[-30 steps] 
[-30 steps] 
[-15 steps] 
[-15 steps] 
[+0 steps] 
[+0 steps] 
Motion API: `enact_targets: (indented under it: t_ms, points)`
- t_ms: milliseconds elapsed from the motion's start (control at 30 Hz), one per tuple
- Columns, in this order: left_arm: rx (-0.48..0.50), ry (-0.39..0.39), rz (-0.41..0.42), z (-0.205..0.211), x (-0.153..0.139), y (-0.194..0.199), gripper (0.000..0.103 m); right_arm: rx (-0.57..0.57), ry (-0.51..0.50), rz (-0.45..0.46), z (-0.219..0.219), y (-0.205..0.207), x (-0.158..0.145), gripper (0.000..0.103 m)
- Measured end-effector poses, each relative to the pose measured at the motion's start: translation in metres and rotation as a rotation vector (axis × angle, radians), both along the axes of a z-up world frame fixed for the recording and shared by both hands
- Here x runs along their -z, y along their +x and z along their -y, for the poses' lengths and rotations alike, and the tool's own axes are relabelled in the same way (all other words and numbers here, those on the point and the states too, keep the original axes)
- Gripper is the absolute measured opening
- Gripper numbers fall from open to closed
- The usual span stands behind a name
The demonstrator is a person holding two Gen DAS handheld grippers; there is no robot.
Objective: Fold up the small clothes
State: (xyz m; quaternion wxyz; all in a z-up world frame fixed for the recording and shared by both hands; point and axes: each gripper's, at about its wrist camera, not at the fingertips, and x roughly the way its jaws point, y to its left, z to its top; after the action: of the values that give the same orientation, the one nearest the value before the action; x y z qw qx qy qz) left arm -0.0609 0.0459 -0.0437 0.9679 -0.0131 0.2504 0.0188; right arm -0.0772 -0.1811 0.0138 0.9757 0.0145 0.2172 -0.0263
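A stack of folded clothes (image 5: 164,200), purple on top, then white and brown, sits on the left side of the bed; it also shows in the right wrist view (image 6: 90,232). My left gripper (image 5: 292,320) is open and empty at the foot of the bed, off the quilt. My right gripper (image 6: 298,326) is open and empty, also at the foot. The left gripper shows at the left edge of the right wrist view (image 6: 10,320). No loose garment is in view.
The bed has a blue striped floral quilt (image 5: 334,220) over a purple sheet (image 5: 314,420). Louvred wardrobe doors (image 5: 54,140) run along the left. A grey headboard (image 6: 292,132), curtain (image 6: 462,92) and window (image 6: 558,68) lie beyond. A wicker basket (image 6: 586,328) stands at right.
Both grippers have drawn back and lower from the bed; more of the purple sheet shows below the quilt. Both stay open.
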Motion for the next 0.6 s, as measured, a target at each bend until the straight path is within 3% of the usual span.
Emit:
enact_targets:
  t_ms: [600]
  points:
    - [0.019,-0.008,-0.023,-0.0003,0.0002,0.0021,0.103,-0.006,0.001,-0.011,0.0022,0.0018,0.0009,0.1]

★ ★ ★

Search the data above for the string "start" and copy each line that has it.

● **Result for this exercise**
- t_ms: milliseconds elapsed from the motion's start (control at 30 Hz), one per tuple
- Measured end-effector poses, each relative to the pose measured at the motion's start: translation in metres and rotation as a rotation vector (axis × angle, radians), both along the axes of a z-up world frame fixed for the recording and shared by both hands

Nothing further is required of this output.